**WORK ITEM**
Show every line of the data below that includes the word "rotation".

[Data records]
============

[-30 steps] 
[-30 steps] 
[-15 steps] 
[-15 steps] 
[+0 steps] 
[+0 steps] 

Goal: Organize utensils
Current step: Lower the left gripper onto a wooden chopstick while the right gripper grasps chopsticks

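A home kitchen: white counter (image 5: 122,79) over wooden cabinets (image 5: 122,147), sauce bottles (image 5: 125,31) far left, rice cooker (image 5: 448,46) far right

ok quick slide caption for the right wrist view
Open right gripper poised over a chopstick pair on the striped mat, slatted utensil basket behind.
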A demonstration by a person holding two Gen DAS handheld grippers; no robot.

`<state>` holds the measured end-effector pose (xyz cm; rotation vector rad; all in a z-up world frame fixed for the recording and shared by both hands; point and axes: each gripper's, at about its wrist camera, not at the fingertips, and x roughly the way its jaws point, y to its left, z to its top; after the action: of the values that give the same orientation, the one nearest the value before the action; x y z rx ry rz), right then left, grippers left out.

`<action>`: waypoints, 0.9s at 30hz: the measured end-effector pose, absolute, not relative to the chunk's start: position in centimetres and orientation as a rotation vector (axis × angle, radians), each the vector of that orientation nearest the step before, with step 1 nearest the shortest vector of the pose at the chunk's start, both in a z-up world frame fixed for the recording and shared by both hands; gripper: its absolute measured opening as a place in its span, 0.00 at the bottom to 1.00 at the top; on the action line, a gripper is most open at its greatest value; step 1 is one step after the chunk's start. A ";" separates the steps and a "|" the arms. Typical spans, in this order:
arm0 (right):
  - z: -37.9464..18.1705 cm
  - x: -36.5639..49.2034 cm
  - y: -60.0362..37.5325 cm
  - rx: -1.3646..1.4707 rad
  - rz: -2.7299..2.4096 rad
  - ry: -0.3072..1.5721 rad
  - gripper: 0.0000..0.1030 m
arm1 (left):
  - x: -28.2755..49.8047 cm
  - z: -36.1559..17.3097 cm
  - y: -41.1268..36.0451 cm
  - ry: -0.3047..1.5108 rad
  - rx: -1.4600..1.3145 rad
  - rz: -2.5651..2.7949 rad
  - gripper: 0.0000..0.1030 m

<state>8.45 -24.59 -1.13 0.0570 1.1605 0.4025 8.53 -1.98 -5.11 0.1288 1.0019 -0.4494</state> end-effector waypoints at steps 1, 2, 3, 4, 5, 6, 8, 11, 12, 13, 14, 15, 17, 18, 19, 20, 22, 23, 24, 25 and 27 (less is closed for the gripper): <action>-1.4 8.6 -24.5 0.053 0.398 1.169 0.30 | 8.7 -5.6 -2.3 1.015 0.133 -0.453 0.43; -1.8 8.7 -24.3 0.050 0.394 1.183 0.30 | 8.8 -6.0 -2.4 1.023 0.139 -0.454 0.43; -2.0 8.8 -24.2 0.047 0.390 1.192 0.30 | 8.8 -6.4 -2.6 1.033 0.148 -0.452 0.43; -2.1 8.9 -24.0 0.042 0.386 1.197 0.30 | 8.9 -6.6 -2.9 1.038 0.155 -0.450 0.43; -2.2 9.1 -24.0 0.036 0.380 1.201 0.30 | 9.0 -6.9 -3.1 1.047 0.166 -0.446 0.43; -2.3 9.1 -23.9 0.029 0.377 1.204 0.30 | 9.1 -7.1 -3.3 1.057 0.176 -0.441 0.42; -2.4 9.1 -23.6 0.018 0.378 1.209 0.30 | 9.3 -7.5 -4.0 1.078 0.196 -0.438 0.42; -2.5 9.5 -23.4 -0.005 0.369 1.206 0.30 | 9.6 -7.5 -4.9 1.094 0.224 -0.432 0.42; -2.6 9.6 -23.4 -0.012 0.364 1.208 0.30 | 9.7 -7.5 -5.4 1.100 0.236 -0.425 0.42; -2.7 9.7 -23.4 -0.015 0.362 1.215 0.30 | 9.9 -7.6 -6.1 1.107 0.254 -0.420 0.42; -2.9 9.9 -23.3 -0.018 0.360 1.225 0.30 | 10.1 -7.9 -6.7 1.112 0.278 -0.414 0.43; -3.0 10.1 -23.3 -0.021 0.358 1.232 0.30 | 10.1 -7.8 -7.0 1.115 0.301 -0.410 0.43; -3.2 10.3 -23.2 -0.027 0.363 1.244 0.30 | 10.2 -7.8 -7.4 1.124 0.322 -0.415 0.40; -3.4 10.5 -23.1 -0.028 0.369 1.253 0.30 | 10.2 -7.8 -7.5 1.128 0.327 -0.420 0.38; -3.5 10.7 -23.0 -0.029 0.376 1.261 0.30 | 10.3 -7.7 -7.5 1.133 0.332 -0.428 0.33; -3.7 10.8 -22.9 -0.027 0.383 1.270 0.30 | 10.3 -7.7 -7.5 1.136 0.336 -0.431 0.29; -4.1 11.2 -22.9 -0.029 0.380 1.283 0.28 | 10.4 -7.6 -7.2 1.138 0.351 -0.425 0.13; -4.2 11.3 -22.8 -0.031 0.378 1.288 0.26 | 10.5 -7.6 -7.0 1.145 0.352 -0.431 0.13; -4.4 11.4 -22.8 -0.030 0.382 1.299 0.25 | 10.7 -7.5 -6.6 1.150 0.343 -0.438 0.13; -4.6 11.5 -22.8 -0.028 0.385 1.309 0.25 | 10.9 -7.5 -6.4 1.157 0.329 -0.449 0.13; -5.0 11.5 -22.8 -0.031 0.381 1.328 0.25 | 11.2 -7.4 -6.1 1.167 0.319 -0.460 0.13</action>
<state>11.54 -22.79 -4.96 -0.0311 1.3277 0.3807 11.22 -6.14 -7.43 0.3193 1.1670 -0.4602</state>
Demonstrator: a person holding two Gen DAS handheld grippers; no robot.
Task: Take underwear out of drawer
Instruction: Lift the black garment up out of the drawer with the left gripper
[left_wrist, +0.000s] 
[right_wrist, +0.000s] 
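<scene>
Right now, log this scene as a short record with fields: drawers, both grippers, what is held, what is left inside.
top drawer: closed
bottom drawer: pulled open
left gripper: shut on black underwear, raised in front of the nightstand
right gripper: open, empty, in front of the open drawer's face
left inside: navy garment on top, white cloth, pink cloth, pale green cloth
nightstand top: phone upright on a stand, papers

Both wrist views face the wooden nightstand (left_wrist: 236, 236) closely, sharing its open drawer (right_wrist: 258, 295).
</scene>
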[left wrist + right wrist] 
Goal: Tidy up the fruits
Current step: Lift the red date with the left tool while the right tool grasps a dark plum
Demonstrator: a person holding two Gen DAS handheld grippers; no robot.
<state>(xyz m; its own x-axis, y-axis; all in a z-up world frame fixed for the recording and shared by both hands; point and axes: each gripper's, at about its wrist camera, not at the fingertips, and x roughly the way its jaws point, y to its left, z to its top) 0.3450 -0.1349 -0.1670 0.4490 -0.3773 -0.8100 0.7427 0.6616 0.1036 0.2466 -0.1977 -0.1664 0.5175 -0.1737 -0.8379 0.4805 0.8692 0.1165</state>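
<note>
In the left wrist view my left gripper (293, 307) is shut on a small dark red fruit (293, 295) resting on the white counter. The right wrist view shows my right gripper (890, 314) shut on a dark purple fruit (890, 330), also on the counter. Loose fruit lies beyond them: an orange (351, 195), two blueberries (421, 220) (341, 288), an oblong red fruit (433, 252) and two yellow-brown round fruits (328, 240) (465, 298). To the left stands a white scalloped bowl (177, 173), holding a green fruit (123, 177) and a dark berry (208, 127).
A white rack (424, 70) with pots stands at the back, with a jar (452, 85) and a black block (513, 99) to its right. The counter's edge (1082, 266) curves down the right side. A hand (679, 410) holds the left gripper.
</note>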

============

**EXERCISE SOLUTION**
`<state>` holds the measured end-effector pose (xyz cm; rotation vector rad; all in a z-up world frame fixed for the recording and shared by both hands; point and axes: each gripper's, at about its wrist camera, not at the fingertips, and x roughly the way its jaws point, y to its left, z to its top; after the action: of the values that give the same orientation, the one nearest the value before the action; x y z rx ry rz), right then left, grippers left out.
`<action>`: waypoints, 0.9s at 30hz: the measured end-effector pose, absolute, not relative to the chunk's start: position in centimetres and orientation as a rotation vector (axis × angle, radians), each the vector of that orientation nearest the step before, with step 1 nearest the shortest vector of the pose at the chunk's start, both in a z-up world frame fixed for the recording and shared by both hands; gripper: its absolute measured opening as a place in its span, 0.00 at the bottom to 1.00 at the top; on the action line, a gripper is most open at its greatest value; step 1 is one step after the chunk's start. A ";" separates the steps and a "|" the arms. Typical spans, in this order:

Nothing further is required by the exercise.